The Work of L. J. Harvey and his school
By JOL Admin | 26 July 2011
Lewis Jarvis Harvey (1871–1949) was born at Wantage, in Berkshire, England on 16 June 1871, the second son of the six children born to Enos James Harvey (an iron moulder and engineer) and his wife Elizabeth (nee Jarvis). His family came to Brisbane in 1874 and he attended the Kangaroo Point State School and began his work life as a telegraph messenger.
L. J Harvey was an important practitioner and teacher in the arts and crafts movement in Queensland and a figure of national significance. Harvey was an accomplished artist, carver, ceramist and sculptor, as well as the inspiration of the largest school of Art Pottery in Australia.
He studied art at the Brisbane Technical College, from about 1887 under the direction of Joseph Augustine Clarke. In 1915 he designed a new system for teaching pottery. He experimented with glazes and used local clays to fashion the pots he created and decorated them using Australian motifs.

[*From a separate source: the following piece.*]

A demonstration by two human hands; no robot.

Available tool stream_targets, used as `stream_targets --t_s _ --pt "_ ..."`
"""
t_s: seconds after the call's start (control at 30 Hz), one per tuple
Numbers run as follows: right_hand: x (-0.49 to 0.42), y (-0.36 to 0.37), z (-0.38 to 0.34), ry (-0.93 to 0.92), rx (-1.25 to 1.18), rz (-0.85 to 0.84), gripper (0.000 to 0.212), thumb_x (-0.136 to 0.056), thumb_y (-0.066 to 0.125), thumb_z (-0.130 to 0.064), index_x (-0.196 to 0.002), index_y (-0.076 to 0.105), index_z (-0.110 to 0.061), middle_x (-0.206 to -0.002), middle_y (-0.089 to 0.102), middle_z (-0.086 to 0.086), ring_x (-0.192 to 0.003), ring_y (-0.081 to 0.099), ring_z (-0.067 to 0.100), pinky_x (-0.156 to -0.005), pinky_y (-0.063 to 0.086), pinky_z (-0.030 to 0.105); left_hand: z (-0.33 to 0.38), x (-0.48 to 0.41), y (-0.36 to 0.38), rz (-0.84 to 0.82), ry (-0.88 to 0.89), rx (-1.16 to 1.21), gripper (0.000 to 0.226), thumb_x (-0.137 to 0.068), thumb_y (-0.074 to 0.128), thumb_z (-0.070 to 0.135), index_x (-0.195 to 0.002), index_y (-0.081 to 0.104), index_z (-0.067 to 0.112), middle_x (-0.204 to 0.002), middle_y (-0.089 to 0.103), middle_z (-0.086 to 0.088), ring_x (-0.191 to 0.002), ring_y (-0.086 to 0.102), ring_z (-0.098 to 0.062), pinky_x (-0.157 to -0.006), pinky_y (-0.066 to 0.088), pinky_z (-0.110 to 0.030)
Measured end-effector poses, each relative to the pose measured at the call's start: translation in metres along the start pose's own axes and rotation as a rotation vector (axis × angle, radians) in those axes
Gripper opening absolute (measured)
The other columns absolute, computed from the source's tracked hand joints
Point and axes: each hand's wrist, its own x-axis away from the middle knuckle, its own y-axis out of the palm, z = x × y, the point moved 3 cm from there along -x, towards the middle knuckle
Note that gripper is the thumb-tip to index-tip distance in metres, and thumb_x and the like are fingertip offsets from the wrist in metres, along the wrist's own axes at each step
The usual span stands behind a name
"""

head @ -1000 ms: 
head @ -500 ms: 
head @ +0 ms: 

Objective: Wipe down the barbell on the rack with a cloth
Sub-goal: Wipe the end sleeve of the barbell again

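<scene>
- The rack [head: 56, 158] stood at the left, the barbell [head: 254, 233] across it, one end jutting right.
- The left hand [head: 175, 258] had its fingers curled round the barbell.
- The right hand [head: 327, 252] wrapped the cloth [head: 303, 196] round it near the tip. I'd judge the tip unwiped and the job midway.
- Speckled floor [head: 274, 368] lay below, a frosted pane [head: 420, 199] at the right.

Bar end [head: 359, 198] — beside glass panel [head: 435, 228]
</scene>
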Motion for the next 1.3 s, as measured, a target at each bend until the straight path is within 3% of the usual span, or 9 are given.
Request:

He had a fondness for Renaissance Classical revival traditions which sometimes resulted in over decorated formal pieces. Harvey excelled as a wood-carver and had wide local impact on furniture design and manufacture. In 1888-90 Harvey won first and special prizes for carved wood panels in competitions restricted to apprentices.
In 1938 Harvey opened an applied art school in Adelaide Street, Brisbane and taught a wide range of people and was associated with the most significant Queensland artists of his day. Daisy Nosworthy and Florence Bland are just two students who began studying pottery with L.J. Harvey at the Central Technical College in the 1920’s. The College exhibited the students work at the 1924 British Empire Exhibition at Wembley, London. Below are samples of the work produced by the students of the Harvey School.
The State Library of Queensland holds material about Australian Art and Pottery, some titles include those about Harvey's work such as: L. J. Harvey and his Times, L. J. Harvey and his School, as well as ephemeral material which includes articles, biographical information and exhibition catalogues. These can be found in the Australian Library of Art collection.